Pick every line from the data that holds the word "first".

╭─ THE DATA

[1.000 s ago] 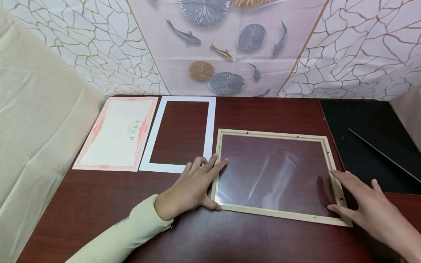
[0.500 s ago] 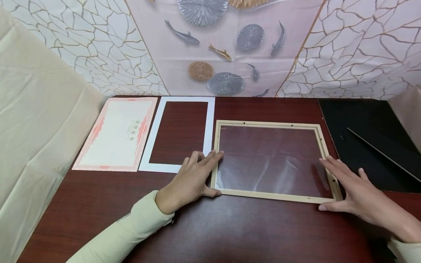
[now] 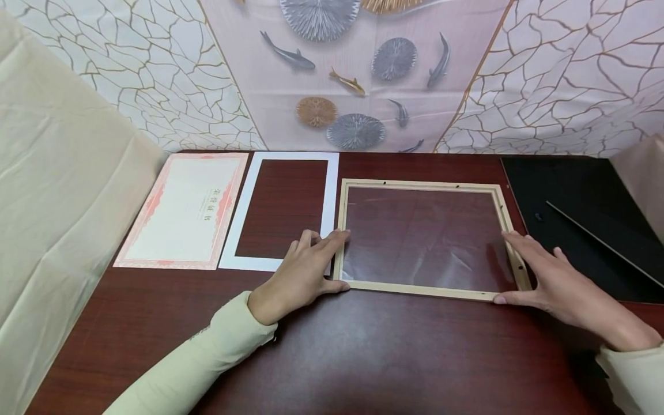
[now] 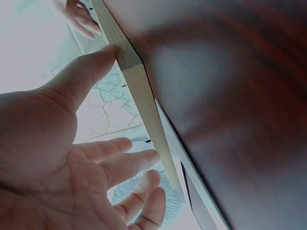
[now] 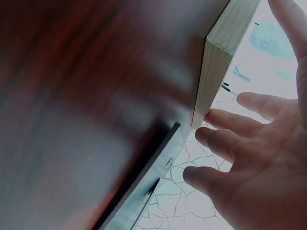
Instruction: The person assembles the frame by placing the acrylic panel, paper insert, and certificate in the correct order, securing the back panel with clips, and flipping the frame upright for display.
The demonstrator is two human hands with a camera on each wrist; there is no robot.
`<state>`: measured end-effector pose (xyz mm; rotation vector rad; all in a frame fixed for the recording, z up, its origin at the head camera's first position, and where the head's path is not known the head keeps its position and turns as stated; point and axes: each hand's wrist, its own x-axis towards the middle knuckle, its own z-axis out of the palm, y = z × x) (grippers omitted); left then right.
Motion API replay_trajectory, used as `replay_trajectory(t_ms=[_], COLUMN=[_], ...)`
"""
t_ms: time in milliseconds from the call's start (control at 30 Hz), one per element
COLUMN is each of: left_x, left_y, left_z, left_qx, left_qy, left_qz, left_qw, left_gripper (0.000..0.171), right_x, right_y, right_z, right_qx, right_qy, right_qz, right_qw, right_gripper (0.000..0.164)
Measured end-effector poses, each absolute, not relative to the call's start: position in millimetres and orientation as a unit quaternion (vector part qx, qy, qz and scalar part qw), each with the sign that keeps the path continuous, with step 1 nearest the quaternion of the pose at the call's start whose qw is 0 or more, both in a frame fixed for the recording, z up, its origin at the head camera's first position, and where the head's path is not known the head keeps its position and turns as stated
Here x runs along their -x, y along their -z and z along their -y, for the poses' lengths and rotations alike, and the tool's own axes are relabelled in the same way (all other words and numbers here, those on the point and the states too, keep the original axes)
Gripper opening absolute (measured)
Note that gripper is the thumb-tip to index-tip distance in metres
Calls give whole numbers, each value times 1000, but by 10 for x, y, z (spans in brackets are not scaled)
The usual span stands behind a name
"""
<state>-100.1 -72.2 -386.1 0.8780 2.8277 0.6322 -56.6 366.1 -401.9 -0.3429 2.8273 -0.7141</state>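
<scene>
A pale wooden picture frame (image 3: 415, 289) lies flat on the dark red table, with a shiny clear sheet (image 3: 420, 236) inside it. My left hand (image 3: 301, 268) touches its left side with the fingers, the thumb at the near left corner. At the opposite end, my right hand (image 3: 560, 285) has its fingers along the right side and the thumb by the near right corner. In the left wrist view the thumb (image 4: 91, 72) meets the wooden edge, the fingers loosely bent. The right wrist view shows the fingers spread beside the frame's corner (image 5: 213, 62).
Left of the frame lies a white mat border (image 3: 254, 264), close to my left fingers. Beyond it is a pink-edged certificate (image 3: 181, 213). A black backing board (image 3: 586, 178) with a raised strut (image 3: 604, 242) lies at the right. A patterned cloth (image 3: 358, 75) hangs behind.
The frame has slid away from me toward the back of the table and turned slightly straighter. Both hands have moved with it, the right one farther. The mat, certificate and backing board stay put.
</scene>
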Motion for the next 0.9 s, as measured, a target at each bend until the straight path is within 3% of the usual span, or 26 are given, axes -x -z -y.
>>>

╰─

THE COMPLETED TASK:
`<state>`: measured end-effector pose (xyz mm; rotation vector rad; all in a frame fixed for the recording, z up, its origin at the head camera's first position, and where the head's path is not known the head keeps its position and turns as stated; point and axes: each hand's wrist, its own x-axis towards the middle knuckle, its own z-axis out of the palm, y = z × x) (grippers omitted); left then right.
Measured end-effector poses, each absolute, not relative to the call's start: position in millimetres and orientation as a unit quaternion (vector part qx, qy, qz and scalar part qw), each with the sign that keeps the path continuous, with step 1 nearest the quaternion of the pose at the call's start whose qw is 0 or more, both in a frame fixed for the recording, z up, its origin at the head camera's first position, and where the head's path is not known the head keeps its position and turns as stated

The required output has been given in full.